Exercise brief – Type out the listing again, exactly, with every line included.

..........

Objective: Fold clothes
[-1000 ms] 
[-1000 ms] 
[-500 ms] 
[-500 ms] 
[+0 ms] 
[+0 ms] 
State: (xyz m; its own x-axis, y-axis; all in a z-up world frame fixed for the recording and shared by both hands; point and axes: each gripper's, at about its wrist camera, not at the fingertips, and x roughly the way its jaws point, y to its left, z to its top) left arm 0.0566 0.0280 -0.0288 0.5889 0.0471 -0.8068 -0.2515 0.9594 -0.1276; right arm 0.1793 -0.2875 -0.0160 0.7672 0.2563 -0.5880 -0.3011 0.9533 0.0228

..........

Answer space –
Objective: Fold clothes
[-1000 ms] 
[-1000 ms] 
[-500 ms] 
[-500 ms] 
[+0 ms] 
[+0 ms] 
State: (xyz m; its own x-axis, y-axis; all in a z-up world frame fixed for the recording and shared by both hands; point and axes: each gripper's, at about its wrist camera, not at the fingertips, and x roughly the way its jaws point, y to its left, z to its top) left arm 0.0566 0.0280 -0.0288 0.5889 0.0471 -0.8068 -0.2515 0.9594 -0.1276; right arm 0.1793 -0.2875 -0.0160 0.7672 0.2563 -0.5880 -0.3011 0.9533 0.0228

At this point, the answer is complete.